The problem: The listing that follows must be given again in full and exactly.
____________
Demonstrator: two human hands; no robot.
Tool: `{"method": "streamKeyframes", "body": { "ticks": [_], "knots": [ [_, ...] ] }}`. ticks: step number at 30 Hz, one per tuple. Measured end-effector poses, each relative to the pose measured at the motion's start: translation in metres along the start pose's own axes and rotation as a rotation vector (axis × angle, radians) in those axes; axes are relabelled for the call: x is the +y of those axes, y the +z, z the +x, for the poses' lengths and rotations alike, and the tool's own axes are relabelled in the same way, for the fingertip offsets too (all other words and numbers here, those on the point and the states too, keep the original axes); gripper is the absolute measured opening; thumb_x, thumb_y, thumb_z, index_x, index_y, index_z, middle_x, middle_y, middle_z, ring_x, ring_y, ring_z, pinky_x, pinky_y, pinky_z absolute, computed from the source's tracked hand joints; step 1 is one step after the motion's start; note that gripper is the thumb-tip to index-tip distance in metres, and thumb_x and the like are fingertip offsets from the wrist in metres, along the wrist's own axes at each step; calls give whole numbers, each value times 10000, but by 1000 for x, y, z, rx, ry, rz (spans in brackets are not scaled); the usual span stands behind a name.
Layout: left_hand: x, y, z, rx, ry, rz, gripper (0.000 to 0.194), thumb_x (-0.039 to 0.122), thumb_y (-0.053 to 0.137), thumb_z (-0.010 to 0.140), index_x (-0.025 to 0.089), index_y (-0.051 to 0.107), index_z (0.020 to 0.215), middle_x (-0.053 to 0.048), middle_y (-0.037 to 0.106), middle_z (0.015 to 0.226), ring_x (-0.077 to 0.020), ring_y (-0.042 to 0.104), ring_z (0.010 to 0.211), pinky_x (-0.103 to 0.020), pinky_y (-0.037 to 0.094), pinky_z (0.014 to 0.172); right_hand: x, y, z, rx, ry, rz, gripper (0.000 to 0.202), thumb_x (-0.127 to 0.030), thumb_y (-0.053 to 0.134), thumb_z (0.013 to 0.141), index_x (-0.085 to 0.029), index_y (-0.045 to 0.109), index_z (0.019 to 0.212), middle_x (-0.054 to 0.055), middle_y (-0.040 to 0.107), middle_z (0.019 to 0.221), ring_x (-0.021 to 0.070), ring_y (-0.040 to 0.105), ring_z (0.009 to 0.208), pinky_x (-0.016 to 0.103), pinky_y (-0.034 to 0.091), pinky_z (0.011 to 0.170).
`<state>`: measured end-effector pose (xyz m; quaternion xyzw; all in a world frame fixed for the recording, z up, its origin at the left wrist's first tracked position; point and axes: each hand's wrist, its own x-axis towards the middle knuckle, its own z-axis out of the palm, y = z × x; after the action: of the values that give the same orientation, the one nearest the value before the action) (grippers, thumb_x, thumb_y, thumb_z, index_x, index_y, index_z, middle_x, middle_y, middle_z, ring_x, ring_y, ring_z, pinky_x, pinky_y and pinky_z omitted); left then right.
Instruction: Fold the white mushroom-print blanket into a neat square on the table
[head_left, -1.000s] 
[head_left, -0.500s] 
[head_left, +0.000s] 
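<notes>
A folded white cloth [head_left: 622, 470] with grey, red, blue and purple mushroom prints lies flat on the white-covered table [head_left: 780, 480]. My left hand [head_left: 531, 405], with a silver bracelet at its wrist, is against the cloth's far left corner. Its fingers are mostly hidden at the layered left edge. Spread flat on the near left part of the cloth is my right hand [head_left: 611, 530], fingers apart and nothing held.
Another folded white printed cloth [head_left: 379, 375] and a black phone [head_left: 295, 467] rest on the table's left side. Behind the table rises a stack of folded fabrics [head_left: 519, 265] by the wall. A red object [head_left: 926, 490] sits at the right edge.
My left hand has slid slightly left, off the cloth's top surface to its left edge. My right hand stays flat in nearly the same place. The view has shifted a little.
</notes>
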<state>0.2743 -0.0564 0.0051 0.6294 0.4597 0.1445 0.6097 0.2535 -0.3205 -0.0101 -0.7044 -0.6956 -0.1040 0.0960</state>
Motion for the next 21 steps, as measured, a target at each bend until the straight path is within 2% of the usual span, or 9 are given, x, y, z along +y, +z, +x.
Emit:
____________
Result of this exercise:
Demonstrator: two human hands; no robot.
Tool: `{"method": "streamKeyframes", "body": { "ticks": [_], "knots": [ [_, ...] ] }}`. ticks: step number at 30 Hz, one per tuple. Measured end-effector poses, each relative to the pose measured at the motion's start: translation in metres along the start pose's own axes and rotation as a rotation vector (axis × angle, radians) in those axes; axes are relabelled for the call: x is the +y of those axes, y the +z, z the +x, for the poses' lengths and rotations alike, and the tool's own axes are relabelled in the same way, for the fingertip offsets too (all other words and numbers here, those on the point and the states too, keep the original axes); gripper is the absolute measured opening; thumb_x, thumb_y, thumb_z, index_x, index_y, index_z, middle_x, middle_y, middle_z, ring_x, ring_y, ring_z, pinky_x, pinky_y, pinky_z absolute, computed from the source's tracked hand joints; step 1 is one step after the motion's start; note that gripper is the thumb-tip to index-tip distance in metres, and thumb_x and the like are fingertip offsets from the wrist in metres, along the wrist's own axes at each step; calls give whole numbers, each value times 10000, but by 1000 for x, y, z, rx, ry, rz (spans in brackets are not scaled); the usual span stands behind a name.
Layout: left_hand: x, y, z, rx, ry, rz, gripper (0.000 to 0.194), thumb_x (-0.039 to 0.122), thumb_y (-0.053 to 0.137), thumb_z (-0.010 to 0.140), index_x (-0.025 to 0.089), index_y (-0.051 to 0.107), index_z (0.020 to 0.215), middle_x (-0.053 to 0.048), middle_y (-0.037 to 0.106), middle_z (0.015 to 0.226), ring_x (-0.077 to 0.020), ring_y (-0.042 to 0.104), ring_z (0.010 to 0.211), pinky_x (-0.103 to 0.020), pinky_y (-0.037 to 0.094), pinky_z (0.014 to 0.172); right_hand: x, y, z, rx, ry, rz, gripper (0.000 to 0.202), thumb_x (-0.127 to 0.030), thumb_y (-0.053 to 0.134), thumb_z (0.013 to 0.141), index_x (-0.085 to 0.029), index_y (-0.045 to 0.109), index_z (0.019 to 0.212), middle_x (-0.054 to 0.055), middle_y (-0.040 to 0.107), middle_z (0.019 to 0.221), ring_x (-0.021 to 0.070), ring_y (-0.040 to 0.105), ring_z (0.009 to 0.208), pinky_x (-0.016 to 0.103), pinky_y (-0.034 to 0.091), pinky_z (0.011 to 0.170).
`<state>`: measured end-effector pose (xyz m; quaternion xyzw; all in a world frame fixed for the recording, z up, its origin at the left wrist's first tracked position; point and axes: each hand's wrist, its own x-axis towards the middle knuckle, its own z-axis out of the palm, y = z × x; after the action: of the values that give the same orientation, the one nearest the value before the action) (grippers, thumb_x, thumb_y, thumb_z, index_x, index_y, index_z, middle_x, middle_y, middle_z, ring_x, ring_y, ring_z, pinky_x, pinky_y and pinky_z omitted); left then right.
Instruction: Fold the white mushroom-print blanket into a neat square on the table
[head_left, -1.000s] 
[head_left, -0.500s] 
[head_left, +0.000s] 
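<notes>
A folded white cloth [head_left: 622, 470] with grey, red, blue and purple mushroom prints lies flat on the white-covered table [head_left: 780, 480]. My left hand [head_left: 531, 405], with a silver bracelet at its wrist, is against the cloth's far left corner. Its fingers are mostly hidden at the layered left edge. Spread flat on the near left part of the cloth is my right hand [head_left: 611, 530], fingers apart and nothing held.
Another folded white printed cloth [head_left: 379, 375] and a black phone [head_left: 295, 467] rest on the table's left side. Behind the table rises a stack of folded fabrics [head_left: 519, 265] by the wall. A red object [head_left: 926, 490] sits at the right edge.
My left hand has slid slightly left, off the cloth's top surface to its left edge. My right hand stays flat in nearly the same place. The view has shifted a little.
</notes>
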<state>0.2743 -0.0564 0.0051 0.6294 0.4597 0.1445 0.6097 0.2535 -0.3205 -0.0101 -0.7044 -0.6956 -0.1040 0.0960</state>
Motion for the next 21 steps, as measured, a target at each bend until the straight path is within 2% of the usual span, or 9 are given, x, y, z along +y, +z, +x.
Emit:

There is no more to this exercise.